Brief — Tally every line of the listing where the string "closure" is found, and state the total alone.

+===+

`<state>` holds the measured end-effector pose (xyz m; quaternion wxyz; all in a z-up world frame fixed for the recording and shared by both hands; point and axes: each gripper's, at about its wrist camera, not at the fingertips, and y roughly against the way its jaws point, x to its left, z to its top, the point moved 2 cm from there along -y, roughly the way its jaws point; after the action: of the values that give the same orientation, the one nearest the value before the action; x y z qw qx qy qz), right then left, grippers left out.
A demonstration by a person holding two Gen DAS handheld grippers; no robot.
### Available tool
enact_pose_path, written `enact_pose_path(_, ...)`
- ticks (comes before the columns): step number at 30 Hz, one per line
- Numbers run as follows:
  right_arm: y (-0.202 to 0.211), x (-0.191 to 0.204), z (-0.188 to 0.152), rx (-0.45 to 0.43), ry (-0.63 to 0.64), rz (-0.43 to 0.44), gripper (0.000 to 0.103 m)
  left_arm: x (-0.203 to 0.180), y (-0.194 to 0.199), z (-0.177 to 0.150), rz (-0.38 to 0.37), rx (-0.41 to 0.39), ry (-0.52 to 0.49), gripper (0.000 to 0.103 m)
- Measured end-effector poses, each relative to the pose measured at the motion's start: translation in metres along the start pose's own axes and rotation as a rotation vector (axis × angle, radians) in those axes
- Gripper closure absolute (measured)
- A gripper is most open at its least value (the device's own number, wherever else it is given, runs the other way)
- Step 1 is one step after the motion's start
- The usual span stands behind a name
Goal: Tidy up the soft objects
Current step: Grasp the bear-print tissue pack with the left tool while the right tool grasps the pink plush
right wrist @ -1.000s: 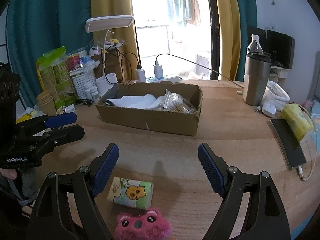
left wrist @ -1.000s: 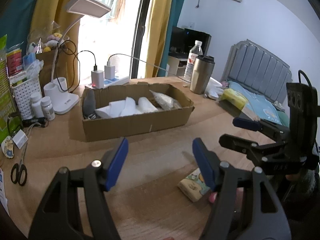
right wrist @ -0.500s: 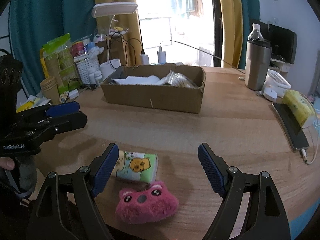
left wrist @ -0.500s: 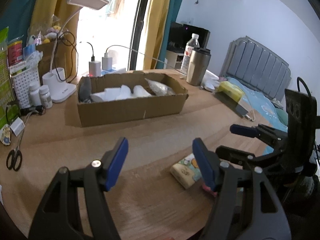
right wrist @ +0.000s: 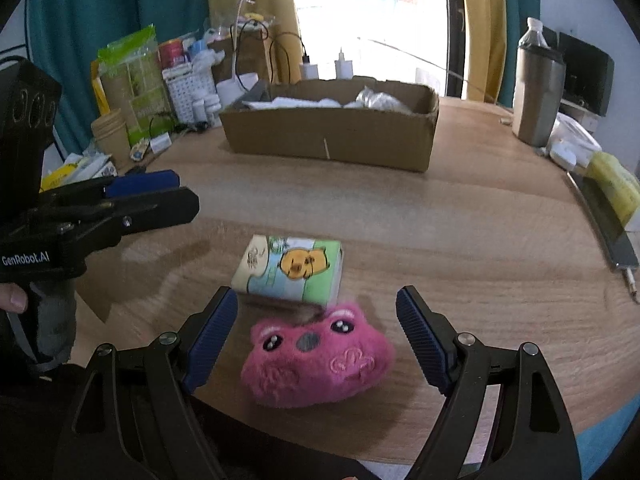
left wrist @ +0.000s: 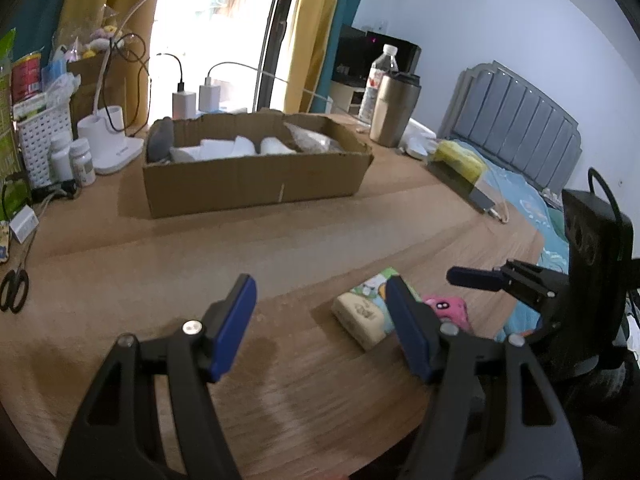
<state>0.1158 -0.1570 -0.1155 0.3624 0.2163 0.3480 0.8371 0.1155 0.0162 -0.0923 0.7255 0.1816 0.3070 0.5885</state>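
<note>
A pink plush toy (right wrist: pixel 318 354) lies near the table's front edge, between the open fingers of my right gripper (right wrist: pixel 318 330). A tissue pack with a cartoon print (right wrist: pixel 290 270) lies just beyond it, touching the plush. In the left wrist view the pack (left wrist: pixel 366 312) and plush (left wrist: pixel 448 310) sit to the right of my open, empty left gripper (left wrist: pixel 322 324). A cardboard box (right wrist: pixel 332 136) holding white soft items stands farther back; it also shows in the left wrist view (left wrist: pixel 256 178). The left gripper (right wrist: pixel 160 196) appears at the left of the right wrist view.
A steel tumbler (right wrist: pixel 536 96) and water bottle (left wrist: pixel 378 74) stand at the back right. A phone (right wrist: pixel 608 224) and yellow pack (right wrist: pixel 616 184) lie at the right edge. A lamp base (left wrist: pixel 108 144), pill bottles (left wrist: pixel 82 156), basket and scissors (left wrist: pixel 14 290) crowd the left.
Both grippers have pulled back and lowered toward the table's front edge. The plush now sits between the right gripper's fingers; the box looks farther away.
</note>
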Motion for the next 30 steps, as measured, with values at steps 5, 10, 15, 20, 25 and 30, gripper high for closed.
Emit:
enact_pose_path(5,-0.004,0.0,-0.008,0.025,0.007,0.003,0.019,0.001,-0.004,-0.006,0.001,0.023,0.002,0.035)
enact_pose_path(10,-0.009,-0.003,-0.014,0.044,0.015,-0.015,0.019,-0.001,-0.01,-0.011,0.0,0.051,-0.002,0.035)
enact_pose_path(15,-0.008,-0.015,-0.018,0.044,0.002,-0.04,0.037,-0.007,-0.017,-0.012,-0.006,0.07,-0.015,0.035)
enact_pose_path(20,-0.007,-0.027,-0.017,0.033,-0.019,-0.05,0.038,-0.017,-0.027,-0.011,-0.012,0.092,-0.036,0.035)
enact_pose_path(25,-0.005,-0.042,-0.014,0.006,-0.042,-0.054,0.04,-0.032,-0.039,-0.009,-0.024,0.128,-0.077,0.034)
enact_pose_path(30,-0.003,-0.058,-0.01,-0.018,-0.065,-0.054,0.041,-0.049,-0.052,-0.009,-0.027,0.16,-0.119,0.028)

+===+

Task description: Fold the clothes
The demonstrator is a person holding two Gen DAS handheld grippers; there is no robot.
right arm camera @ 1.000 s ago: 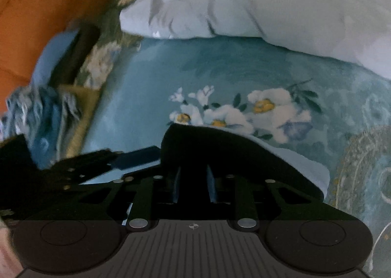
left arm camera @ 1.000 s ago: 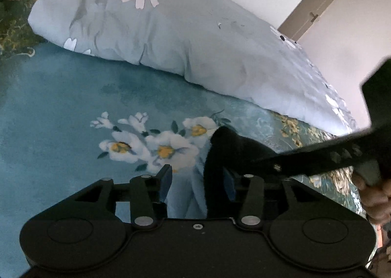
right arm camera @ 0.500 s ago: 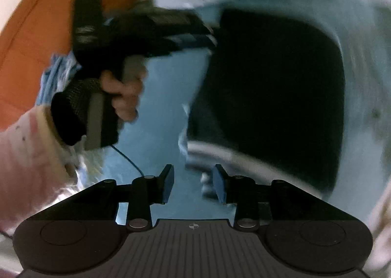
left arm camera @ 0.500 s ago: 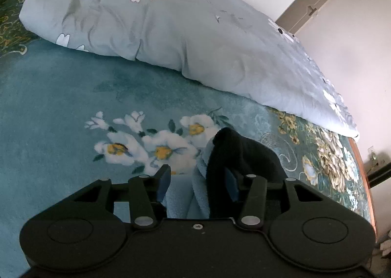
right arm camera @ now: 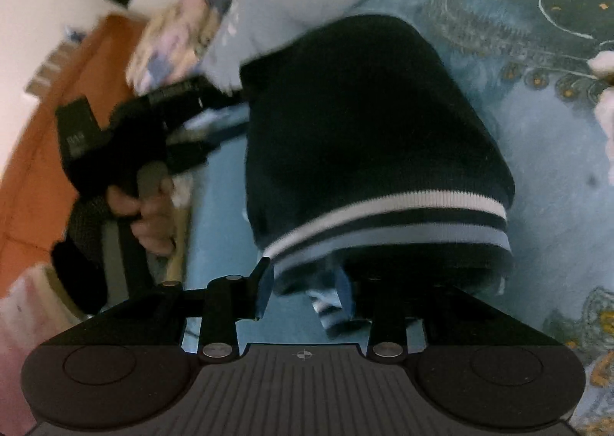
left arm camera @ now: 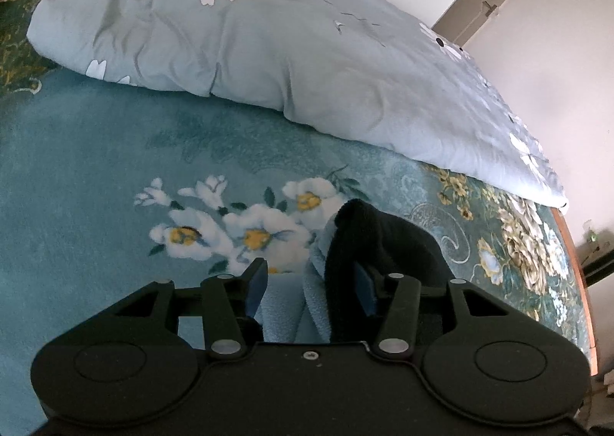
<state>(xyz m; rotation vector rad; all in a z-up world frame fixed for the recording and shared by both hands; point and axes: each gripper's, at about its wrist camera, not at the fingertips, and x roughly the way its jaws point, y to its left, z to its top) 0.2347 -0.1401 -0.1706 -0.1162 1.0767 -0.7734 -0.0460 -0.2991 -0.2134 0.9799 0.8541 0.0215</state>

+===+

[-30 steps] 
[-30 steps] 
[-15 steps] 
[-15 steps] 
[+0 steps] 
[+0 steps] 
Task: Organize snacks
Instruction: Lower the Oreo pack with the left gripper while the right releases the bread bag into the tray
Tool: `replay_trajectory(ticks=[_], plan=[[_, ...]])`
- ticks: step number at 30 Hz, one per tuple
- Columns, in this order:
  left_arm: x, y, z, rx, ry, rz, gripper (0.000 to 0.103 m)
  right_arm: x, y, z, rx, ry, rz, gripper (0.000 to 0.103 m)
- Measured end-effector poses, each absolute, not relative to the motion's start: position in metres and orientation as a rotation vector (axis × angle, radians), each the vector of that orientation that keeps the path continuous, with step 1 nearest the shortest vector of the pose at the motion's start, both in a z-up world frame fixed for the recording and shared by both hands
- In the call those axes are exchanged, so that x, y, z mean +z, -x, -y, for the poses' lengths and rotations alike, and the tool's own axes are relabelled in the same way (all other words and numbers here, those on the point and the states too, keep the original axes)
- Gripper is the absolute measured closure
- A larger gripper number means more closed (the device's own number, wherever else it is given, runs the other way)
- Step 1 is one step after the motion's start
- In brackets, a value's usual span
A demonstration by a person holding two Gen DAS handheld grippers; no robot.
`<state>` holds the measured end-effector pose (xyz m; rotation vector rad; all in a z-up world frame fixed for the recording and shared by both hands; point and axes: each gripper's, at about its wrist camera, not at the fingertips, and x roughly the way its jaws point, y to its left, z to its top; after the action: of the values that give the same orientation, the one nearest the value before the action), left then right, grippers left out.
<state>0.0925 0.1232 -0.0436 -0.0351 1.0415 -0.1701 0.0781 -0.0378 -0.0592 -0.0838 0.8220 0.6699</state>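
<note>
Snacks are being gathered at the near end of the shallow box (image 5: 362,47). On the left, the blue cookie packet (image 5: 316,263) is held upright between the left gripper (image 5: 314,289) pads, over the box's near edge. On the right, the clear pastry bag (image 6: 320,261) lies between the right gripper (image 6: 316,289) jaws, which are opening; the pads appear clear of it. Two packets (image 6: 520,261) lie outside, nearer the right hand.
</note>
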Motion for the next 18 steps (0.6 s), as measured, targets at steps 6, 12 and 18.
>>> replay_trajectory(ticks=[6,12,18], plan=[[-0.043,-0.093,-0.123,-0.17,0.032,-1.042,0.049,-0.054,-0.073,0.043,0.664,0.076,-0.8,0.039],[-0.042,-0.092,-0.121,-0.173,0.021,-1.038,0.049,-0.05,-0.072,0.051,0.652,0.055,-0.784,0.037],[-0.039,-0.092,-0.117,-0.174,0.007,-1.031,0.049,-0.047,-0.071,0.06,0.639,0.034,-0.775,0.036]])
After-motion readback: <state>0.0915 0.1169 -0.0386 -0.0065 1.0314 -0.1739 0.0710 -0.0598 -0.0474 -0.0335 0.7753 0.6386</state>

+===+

Task answer — 2